- PROBLEM REQUIREMENTS: If a line below contains the string "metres", copy it out.

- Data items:
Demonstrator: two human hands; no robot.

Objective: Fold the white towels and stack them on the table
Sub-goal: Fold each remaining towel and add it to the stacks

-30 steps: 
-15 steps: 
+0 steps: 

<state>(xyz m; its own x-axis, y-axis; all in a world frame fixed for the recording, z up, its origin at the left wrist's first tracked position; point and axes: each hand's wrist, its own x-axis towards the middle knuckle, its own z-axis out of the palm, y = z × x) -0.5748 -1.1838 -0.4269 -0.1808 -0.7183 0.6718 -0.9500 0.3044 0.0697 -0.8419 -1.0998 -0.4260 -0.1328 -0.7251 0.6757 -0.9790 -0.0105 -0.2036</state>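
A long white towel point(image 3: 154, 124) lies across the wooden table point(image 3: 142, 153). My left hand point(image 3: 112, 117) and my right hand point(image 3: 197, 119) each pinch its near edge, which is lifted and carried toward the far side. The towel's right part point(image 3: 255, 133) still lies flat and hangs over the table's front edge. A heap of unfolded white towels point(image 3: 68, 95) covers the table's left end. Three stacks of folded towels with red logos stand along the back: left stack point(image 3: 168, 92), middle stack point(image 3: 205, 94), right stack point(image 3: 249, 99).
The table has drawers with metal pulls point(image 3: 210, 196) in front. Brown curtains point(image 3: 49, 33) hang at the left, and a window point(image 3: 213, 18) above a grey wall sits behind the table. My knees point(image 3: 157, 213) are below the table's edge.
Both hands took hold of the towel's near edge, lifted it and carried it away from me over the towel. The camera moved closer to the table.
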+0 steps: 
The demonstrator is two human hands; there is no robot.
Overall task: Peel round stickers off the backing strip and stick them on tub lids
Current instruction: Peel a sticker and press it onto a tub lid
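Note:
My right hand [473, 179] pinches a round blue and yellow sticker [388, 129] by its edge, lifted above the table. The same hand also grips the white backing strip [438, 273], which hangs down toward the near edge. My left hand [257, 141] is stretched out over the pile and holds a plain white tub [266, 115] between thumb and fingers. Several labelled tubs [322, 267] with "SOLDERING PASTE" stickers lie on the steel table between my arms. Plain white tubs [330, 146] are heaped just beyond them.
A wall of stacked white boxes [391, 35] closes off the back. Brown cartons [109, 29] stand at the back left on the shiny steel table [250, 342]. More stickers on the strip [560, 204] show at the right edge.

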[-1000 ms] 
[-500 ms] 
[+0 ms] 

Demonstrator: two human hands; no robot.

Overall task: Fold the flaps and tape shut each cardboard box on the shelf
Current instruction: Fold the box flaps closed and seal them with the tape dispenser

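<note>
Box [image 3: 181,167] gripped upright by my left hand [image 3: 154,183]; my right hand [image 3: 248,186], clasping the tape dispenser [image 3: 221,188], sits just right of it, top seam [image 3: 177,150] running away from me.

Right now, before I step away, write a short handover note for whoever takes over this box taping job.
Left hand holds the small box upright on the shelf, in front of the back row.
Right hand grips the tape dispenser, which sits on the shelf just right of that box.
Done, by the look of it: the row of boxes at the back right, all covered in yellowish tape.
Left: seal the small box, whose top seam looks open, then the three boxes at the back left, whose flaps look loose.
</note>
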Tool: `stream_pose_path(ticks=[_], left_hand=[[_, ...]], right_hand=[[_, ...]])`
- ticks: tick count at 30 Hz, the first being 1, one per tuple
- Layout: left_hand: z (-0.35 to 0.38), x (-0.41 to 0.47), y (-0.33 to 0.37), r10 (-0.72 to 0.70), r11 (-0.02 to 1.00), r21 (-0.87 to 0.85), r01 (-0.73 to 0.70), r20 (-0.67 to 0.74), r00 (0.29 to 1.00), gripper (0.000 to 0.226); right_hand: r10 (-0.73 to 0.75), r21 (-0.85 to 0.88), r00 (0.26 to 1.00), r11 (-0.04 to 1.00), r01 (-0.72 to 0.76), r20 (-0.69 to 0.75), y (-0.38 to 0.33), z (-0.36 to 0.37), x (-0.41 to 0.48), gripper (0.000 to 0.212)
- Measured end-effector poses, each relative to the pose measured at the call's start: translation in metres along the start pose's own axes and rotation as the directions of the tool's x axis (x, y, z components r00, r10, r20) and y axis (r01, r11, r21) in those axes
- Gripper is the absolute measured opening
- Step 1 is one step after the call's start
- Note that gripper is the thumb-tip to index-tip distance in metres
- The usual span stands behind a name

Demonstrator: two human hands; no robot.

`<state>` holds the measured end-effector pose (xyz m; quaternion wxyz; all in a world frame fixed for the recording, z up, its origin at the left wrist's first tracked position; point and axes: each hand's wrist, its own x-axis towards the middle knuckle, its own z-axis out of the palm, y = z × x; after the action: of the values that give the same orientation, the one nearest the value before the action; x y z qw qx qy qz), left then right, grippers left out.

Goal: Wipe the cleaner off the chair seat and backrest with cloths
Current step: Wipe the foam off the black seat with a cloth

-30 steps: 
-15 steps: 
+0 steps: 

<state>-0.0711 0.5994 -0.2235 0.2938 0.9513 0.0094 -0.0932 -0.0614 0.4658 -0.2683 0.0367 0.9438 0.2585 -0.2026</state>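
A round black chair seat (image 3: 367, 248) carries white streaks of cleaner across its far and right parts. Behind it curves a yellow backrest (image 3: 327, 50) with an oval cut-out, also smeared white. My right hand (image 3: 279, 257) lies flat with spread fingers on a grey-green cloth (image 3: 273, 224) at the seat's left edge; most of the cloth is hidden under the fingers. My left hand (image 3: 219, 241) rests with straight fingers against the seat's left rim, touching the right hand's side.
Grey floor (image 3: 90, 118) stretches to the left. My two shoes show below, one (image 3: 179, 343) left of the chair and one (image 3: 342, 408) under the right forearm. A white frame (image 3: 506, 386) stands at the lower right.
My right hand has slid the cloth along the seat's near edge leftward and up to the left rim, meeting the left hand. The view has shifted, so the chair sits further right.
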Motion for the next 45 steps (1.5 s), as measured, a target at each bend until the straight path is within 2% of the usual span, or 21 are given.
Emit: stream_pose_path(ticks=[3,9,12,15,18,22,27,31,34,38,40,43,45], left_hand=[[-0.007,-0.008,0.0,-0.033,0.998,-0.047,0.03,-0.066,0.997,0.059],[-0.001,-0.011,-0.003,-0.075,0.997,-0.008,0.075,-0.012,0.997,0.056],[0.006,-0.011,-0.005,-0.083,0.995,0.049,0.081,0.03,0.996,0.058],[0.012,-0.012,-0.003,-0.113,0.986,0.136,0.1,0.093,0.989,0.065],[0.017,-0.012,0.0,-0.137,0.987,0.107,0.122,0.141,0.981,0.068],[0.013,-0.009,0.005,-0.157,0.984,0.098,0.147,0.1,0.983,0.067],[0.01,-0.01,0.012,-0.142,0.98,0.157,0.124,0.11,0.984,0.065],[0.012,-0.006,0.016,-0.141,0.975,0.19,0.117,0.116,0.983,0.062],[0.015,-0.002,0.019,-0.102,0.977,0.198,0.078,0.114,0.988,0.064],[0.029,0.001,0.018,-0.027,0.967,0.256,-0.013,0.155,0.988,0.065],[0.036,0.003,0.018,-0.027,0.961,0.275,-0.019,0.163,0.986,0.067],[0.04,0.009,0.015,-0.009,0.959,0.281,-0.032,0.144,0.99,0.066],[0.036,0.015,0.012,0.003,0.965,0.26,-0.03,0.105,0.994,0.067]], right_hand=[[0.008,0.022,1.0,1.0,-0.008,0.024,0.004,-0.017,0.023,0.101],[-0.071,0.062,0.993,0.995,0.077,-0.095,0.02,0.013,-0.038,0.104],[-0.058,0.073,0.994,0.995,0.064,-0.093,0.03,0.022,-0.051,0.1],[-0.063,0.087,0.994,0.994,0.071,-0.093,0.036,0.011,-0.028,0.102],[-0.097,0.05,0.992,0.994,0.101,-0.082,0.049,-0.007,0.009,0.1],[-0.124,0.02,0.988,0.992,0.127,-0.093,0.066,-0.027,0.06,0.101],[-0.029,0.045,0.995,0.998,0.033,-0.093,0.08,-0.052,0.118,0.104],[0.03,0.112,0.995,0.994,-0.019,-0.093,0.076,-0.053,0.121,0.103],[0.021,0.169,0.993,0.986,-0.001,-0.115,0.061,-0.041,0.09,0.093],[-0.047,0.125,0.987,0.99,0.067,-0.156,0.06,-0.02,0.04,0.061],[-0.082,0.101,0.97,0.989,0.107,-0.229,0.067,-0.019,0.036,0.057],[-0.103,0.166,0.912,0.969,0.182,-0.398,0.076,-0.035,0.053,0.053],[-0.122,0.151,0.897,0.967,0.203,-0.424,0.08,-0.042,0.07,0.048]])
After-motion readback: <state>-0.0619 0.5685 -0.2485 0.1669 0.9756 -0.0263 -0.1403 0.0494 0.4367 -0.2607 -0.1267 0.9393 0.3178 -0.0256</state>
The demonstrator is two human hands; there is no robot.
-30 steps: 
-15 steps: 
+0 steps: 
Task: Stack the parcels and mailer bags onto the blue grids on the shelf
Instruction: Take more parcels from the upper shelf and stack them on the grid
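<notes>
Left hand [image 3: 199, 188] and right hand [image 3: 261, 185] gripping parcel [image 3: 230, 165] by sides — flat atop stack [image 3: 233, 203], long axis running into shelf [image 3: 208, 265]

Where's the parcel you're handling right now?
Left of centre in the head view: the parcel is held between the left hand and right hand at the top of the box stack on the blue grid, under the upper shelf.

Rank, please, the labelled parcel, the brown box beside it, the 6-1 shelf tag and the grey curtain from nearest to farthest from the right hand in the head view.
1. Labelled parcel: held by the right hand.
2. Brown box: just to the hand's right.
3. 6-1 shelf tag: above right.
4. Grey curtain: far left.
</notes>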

- RESPONSE TO THIS TASK:
- Measured end-effector poses, each relative to the pose measured at the call's start: translation in metres along the start pose's own axes and rotation as the directions of the tool's x axis (x, y, z components r00, r10, r20) and y axis (r01, r11, r21) in those axes
- Note that gripper is the thumb-tip to index-tip distance in metres

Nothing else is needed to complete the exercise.